Today’s Wiki-est, Amazonian Googlies
Across

5. Plant used in tanneries : SUMAC
Sumacs are a group of flowering shrubs and small trees that includes Poison oak, Poison ivy and Poison sumac (nasty stuff!). The leaves of some species of sumac contain tannins that are used for tanning leather. Morocco leather is an example of the use of sumac tannins.

10. Topps tidbit : STAT
Topps was a relaunch of an older company called American Leaf Tobacco, with the Topps name used from 1938. The earlier company was in trouble because it could not get supplies of its Turkish tobacco, so it moved into another chewy industry, making bubblegum. Nowadays, Topps is known for including (mainly) sports-themed trading cards in the packs of gum.

14. Bandleader whose band was the New Orleans Gang : LOUIS PRIMA
Louis Prima was a singer, trumpeter and bandleader who was active from the twenties through the sixties. One of Prima’s more famous performances is “I Wanna Be Like You” from “The Jungle Book”, a duet that he sung with Phil Harris in the 1967 animated movie. Prima also recorded a celebrated version of the song “Just a Gigolo” as a medley with “I Ain’t Got Nobody”. Cover versions of the same medley were released by Village People in 1978 and David Lee Roth in 1985.

16. River into which the Big Sandy and the Little Sandy flow : OHIO
The 29-mile long Big Sand River forms part of the boundary between the states of West Virginia and Kentucky, before emptying into the Ohio River. There is also a Little Sandy River in Kentucky that empties into the Ohio.

23. Cough drop brand : LUDEN’S
The Luden’s brand of throat lozenge was created in 1879 by William H. Luden. Luden was able to give his cough drops national attention by giving samples to railroad workers, who took their “freebies” all over the country.

27. Human member of an old TV trio : FRAN
“Kukla, Fran and Ollie” is an early television show that aired from 1947-1957. Kukla and Ollie (Oliver J. Dragon) were puppets and Fran was Fran Allison, usually the only human on the show.

37. Charlton’s “The Ten Commandments” co-star : YUL
Yul Brynner was a Russian-born actor.
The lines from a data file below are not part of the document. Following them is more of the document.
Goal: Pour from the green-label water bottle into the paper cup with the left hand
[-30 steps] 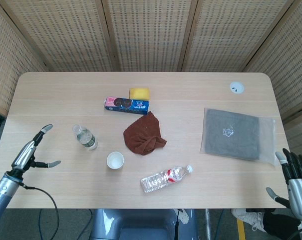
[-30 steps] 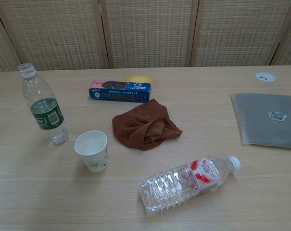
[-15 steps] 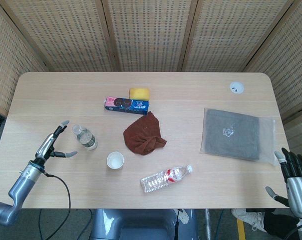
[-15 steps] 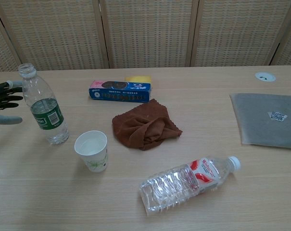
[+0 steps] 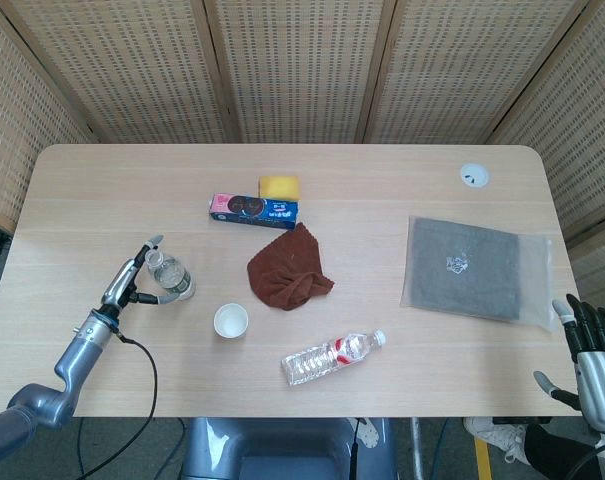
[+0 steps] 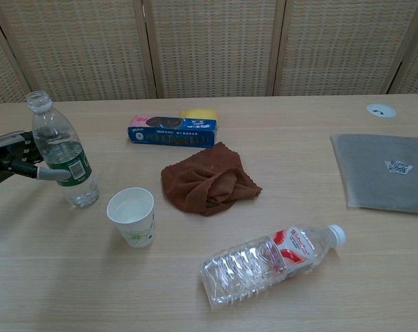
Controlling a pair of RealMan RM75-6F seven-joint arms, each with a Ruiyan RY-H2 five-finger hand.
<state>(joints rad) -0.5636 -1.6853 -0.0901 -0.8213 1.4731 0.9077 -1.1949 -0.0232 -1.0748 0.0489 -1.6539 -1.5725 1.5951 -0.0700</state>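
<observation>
My left hand's fingers are spread around the upright green-label water bottle, not yet clamped; the paper cup stands just beside it.

The uncapped, green-label water bottle stands upright against the left hand's spread fingers. The paper cup stands open-mouthed near that hand.

Left robot hand at green-label water bottle, thumb against it, paper cup near, upright
</observation>
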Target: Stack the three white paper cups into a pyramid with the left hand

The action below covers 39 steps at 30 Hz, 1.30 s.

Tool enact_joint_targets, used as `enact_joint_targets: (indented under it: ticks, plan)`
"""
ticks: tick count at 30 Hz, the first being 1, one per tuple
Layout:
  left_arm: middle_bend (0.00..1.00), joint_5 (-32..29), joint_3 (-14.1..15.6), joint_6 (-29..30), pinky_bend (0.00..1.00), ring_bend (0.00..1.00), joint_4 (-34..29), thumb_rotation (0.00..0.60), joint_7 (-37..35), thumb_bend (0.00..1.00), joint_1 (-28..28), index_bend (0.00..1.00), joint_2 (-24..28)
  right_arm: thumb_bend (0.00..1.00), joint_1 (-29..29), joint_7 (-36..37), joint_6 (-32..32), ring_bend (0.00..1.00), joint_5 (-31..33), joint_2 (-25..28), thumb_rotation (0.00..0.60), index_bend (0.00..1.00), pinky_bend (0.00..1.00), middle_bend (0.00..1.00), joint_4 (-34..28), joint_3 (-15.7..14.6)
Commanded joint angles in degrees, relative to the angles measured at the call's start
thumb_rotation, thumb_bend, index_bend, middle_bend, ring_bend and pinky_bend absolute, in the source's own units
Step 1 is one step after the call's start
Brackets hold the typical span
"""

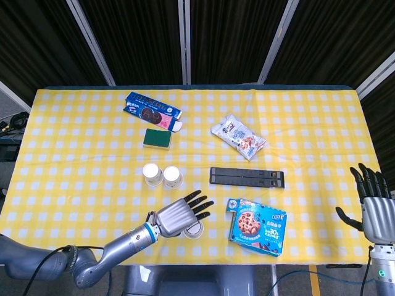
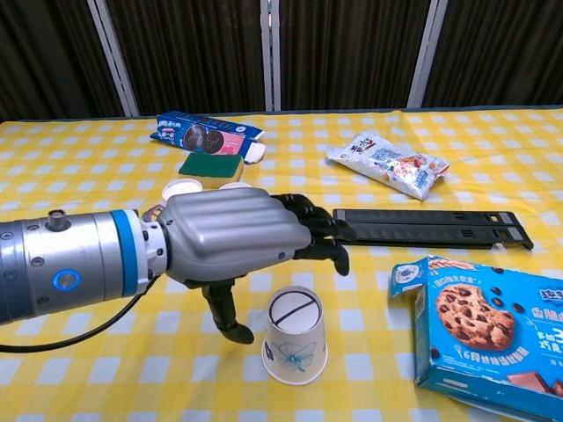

Brynner was well known for his great performances, but also for his shaved head and his deep rich voice. He first adopted the “hairstyle” while playing the King of Siam in the stage version of “The King and I”, and he stuck with it.

The celebrated Charlton Heston movie “Ben-Hur” is a dramatization of a book published in 1880 by Lew Wallace titled “Ben-Hur: A Tale of Christ”. The 1959 epic film won a record 11 Academy Awards, a feat that has been equaled since then but has never been beaten. The other winners of 11 Oscars are “Titanic” and “The Lord of the Rings: The Return of the Rings”.

40. 1979 film that ends with Peter Sellers walking on water : BEING THERE
“Being There” is a 1979 film starring Peter Sellers. I love Peter Sellers’ movies, but this one, not so much …

Peter Sellers was British comedian and actor, and a genius (in my humble opinion). In Britain, Sellers was famous on the radio as a star on “The Goon Show”, In the rest of the world, Sellers is perhaps best-known for playing Inspector Clouseau in “The Pink Panther” series of films. Like so many of the greatest comic performers it seems, Sellers struggled with depression in his life off-camera.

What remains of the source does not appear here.